Ela balançou a cabeça tentando espantar esses pensamentos. Estava cansada há meses, e agora, provavelmente havia chegado ao seu limite. Estava vendo e imaginando coisas. Por mais que a ideia a assustasse, talvez devesse descansar um dia ou dois antes do vestibular, apenas para parar de ver coisas que não existiam.

Um pouco mais calma, Meg desviou os seus pensamentos para seu cronograma de estudos daquele dia. Sua primeira parada seria na biblioteca, como sempre. A biblioteca era um prédio enorme, isolado nos jardins. O único prédio fora do complexo escolar. Aquele lugar era fantástico, porém, a quantidade de horas passadas entre aqueles livros já a angustiava um pouco. Antes de colocar os pés para dentro da biblioteca, um tipo de angústia diferente tomou conta dela.

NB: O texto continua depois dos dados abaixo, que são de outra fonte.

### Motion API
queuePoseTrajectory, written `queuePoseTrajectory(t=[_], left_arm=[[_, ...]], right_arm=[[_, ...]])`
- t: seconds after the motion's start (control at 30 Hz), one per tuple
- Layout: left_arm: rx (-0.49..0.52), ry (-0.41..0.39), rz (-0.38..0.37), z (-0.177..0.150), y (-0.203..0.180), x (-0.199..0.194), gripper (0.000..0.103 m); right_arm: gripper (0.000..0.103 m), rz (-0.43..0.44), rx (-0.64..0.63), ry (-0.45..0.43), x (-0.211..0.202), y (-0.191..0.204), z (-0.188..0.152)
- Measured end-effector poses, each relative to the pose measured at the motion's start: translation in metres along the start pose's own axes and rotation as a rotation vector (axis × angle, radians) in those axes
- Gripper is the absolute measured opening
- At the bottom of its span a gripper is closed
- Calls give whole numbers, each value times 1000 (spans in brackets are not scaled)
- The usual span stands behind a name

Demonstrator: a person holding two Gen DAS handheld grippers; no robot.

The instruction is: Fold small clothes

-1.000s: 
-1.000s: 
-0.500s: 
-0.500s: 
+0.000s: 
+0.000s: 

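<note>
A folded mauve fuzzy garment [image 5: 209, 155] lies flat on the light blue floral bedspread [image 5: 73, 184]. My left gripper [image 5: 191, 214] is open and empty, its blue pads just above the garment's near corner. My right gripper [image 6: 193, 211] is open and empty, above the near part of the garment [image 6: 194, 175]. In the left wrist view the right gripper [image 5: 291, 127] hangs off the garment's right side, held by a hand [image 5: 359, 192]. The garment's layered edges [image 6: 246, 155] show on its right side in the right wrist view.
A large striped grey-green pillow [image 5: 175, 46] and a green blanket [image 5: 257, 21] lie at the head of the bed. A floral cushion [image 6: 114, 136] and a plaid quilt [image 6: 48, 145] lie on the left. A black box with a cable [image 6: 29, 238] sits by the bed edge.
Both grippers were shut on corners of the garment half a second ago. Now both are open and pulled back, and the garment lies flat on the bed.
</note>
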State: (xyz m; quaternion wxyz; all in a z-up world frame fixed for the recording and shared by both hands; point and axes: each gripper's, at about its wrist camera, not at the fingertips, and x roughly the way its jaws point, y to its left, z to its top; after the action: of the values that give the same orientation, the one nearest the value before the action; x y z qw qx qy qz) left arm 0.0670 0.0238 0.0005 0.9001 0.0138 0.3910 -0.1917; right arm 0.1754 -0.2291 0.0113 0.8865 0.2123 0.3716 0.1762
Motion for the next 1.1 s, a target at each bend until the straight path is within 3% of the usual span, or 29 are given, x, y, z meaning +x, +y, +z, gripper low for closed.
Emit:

Um calafrio em sua nuca a fez olhar para trás, mesmo sem pensar no que estava fazendo. Havia um garoto encostado no prédio principal. Sua postura era descontraída, como se tivesse apenas aproveitando os últimos instantes de sol antes de suas aulas começarem, porém, a provável causa do seu calafrio era porque que ele olhava diretamente para Meg. Era claro que ele olhava para ela. Ele a encarava com uma avidez desconcertante. Quando ele percebeu o seu olhar, seu semblante mudou um pouco, e, um sorriso malicioso surgiu em seus lábios.

Meg correu para se refugiar dentro da biblioteca, mas não tinha nenhuma dúvida do que tinha acontecido.

Aquele garoto estava na noite anterior na sala do jornal, e sabia que ela também tinha estado ali.